THE RECORDS:
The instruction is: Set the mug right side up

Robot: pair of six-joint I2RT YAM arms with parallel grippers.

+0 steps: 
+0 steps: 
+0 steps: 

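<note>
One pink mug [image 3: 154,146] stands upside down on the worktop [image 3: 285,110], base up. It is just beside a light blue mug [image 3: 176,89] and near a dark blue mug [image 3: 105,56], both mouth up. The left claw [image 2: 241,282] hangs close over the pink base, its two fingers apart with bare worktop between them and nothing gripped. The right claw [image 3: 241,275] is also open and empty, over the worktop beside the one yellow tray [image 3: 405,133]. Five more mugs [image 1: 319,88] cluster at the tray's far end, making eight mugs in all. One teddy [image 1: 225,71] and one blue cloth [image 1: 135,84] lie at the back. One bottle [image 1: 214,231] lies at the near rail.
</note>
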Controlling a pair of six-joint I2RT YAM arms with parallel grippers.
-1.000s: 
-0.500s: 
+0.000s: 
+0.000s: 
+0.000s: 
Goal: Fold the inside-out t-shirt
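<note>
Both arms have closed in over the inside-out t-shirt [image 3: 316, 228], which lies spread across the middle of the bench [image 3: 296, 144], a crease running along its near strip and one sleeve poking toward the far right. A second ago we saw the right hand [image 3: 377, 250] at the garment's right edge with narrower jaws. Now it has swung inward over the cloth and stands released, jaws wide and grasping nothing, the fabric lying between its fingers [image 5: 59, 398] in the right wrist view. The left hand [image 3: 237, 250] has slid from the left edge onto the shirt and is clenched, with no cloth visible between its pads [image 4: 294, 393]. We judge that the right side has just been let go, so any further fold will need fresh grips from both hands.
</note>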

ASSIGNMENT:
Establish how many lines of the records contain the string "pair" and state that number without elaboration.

RESPONSE:
2